### Your objective
Reproduce the data in full, exactly.

### Data block

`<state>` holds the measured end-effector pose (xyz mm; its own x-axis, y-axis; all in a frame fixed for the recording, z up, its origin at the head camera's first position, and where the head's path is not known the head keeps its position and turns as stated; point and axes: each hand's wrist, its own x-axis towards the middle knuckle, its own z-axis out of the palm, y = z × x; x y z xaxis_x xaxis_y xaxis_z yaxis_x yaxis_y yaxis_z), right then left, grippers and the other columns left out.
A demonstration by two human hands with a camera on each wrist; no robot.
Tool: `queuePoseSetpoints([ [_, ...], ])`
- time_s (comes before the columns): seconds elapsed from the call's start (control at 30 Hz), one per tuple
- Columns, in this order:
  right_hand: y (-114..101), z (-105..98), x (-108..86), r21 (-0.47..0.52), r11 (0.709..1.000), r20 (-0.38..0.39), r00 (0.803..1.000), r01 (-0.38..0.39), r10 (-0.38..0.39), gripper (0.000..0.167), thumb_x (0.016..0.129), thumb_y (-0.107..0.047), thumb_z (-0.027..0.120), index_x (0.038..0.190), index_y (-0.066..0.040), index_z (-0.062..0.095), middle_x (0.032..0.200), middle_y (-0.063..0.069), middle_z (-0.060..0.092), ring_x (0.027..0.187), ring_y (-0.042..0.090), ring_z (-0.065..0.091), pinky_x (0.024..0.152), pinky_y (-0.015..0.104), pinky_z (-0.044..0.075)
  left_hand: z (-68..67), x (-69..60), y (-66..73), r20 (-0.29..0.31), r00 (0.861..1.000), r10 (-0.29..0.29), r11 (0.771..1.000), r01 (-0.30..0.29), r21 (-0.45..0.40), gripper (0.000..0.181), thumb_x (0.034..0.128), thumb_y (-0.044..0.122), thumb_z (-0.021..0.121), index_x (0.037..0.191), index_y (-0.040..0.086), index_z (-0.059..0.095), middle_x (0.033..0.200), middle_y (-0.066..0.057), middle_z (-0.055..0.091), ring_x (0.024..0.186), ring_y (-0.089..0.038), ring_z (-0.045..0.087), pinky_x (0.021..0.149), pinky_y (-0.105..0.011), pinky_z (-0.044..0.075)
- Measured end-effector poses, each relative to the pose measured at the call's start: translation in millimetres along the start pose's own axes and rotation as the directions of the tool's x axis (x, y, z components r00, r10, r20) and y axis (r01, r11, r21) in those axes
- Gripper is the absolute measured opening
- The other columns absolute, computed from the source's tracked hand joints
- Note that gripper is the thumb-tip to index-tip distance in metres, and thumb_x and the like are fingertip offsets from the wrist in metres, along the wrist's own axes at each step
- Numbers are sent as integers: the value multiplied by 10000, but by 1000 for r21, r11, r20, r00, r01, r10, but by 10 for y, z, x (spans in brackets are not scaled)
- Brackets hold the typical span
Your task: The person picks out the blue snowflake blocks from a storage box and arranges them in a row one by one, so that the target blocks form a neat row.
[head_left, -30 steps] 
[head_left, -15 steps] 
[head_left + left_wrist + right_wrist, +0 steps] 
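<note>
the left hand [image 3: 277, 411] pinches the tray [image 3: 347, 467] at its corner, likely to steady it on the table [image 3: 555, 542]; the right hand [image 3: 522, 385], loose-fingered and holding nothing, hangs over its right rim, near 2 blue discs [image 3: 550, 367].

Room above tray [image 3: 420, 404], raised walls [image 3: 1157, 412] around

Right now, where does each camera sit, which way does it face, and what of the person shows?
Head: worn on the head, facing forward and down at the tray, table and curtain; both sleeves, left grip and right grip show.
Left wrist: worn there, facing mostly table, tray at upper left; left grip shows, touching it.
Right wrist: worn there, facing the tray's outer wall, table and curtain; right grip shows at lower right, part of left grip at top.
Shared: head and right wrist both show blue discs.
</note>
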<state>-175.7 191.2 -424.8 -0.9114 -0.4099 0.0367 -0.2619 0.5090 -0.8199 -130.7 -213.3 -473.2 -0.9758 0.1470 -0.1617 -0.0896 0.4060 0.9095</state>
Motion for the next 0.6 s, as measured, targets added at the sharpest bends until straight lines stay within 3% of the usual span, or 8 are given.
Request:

### Your solution
`<state>` holds the measured end-effector pose (xyz mm; its own x-axis, y-axis; all in a frame fixed for the recording, z up, its origin at the head camera's first position, and where the head's path is not known the head keeps its position and turns as stated; point and axes: each hand's wrist, its own x-axis towards the middle knuckle, its own z-axis out of the palm, y = z × x; x y z xaxis_x xaxis_y xaxis_z yaxis_x yaxis_y yaxis_z), right then left, grippers and the other columns left out.
A demonstration by two human hands with a camera on each wrist; no robot.
Tool: `queuePoseSetpoints([ [_, ...], ])`
- time_s (comes before the columns): seconds elapsed from the call's start (control at 30 Hz), one per tuple
- Columns, in this order:
  right_hand: y (-114..101), z (-105..98), x (-108..86), r21 (-0.47..0.52), r11 (0.709..1.000), r20 (-0.38..0.39), r00 (0.803..1.000), r01 (-0.38..0.39), r10 (-0.38..0.39), gripper (0.000..0.167), thumb_x (0.016..0.129), thumb_y (-0.107..0.047), thumb_z (-0.027..0.120), index_x (0.038..0.190), index_y (-0.066..0.040), index_z (-0.062..0.095), middle_x (0.032..0.200), middle_y (-0.063..0.069), middle_z (-0.060..0.092), ring_x (0.027..0.187), ring_y (-0.042..0.090), ring_z (-0.065..0.091), pinky_x (0.024..0.152), pinky_y (-0.015..0.104), pinky_z (-0.044..0.075)
  left_hand: z (-68..67), x (-69..60), y (-66..73), r20 (-0.29..0.31), r00 (0.861..1.000), r10 (-0.29..0.29), r11 (0.771..1.000), r01 (-0.30..0.29), r21 (-0.45..0.40), gripper (0.000..0.181), thumb_x (0.034..0.128), thumb_y (-0.044..0.122), thumb_z (-0.021..0.121), index_x (0.037..0.191), index_y (-0.040..0.086), index_z (-0.059..0.095), middle_x (0.033..0.200), middle_y (-0.066..0.057), middle_z (-0.055..0.091), ring_x (0.024..0.186), ring_y (-0.089..0.038), ring_z (-0.045..0.087), pinky_x (0.021..0.149), pinky_y (-0.105..0.011), pinky_z (-0.044..0.075)
- Measured end-effector poses, each relative to the pose measured at the call's start: translation in millimetres along the start pose's own axes and rotation as the directions of the tool's x axis (x, y, z components r00, r10, r20) and y axis (r01, r11, r21) in those axes
- Gripper is the absolute measured opening
- The other columns absolute, computed from the source's tracked hand joints
- Note that gripper is the thumb-tip to index-tip distance in metres, and thumb_x and the like are fingertip offsets from the wrist in metres, along the wrist's own axes at each step
- Numbers are sent as integers: the value multiplied by 10000, but by 1000 for r21, r11, r20, r00, r01, r10, but by 10 for y, z, x (spans in brackets are not scaled)
- Brackets hold the typical span
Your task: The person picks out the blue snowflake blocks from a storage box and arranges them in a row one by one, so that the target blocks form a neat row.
[head_left, -30 steps] 
[head_left, -15 steps] 
[head_left + left_wrist + right_wrist, +0 steps] 
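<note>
the left hand [image 3: 277, 411] pinches the tray [image 3: 347, 467] at its corner, likely to steady it on the table [image 3: 555, 542]; the right hand [image 3: 522, 385], loose-fingered and holding nothing, hangs over its right rim, near 2 blue discs [image 3: 550, 367].

Room above tray [image 3: 420, 404], raised walls [image 3: 1157, 412] around

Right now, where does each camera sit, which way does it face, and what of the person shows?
Head: worn on the head, facing forward and down at the tray, table and curtain; both sleeves, left grip and right grip show.
Left wrist: worn there, facing mostly table, tray at upper left; left grip shows, touching it.
Right wrist: worn there, facing the tray's outer wall, table and curtain; right grip shows at lower right, part of left grip at top.
Shared: head and right wrist both show blue discs.
</note>
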<state>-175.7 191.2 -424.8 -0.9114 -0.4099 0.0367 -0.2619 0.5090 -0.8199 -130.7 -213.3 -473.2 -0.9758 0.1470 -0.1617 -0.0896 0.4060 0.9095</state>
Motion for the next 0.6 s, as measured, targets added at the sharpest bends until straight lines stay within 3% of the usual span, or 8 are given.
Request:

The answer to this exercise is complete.